If you trimmed the HP115 into a S&L high alpha condition (say 80 kts) hands off, it was interesting to then do a little (say left) rudder kick, stay hands and feet off and watch. The initial kick might produce a bank to the left of say 20 deg, at which point the roll rate would be stopped by the transfer of alpha into beta from the left which generated a large roll rate to the right (your point above) The subsequent roll to the right, however, would be a bit bigger than the initial one and so off it went in a divergent dutch roll. The thing stabilized at order of +/- 60 to 70 bank (depending on the initial speed). Trying to stop this with instinctive movements of the stick was a far from certain exercise as it was hard to get the phasing right. So what to do?
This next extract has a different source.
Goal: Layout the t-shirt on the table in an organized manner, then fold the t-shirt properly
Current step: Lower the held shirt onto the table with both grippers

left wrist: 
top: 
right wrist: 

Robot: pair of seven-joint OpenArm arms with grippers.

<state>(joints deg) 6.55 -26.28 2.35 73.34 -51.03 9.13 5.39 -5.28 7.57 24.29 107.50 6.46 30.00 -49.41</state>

Answer, stuff the stick forward, dump the alpha and the oscillation stopped at once.
Flown as a run down a display line at 1000ft most ordinary people thought the pilot was demonstrating some sort of incredible aileron response (Jack Henderson did this first at SBAC 1961), whereas the aircraft was hands off.
Clearly such a characteristic is a bind, but I suspect it turned out not to be problem for Concorde because that aircraft’s alpha had to be restricted for a variety of reasons to the range where the DR was less divergent.
There has been an awful lot of analysis over on the other thread of how the accident aircraft finished up rolling/stalling/spinning etc etc. In my view that is all meaningless. When a slender delta is at high alpha virtually any beta will cause it to depart in roll. End of broadcast.
As to the second part of your quote above do you mean pitch-down? I thought the traces showed that it pitched up, rolled over and effectively fell through? All academic – what matters is that it departed at high alpha just as predicted. The game was over then.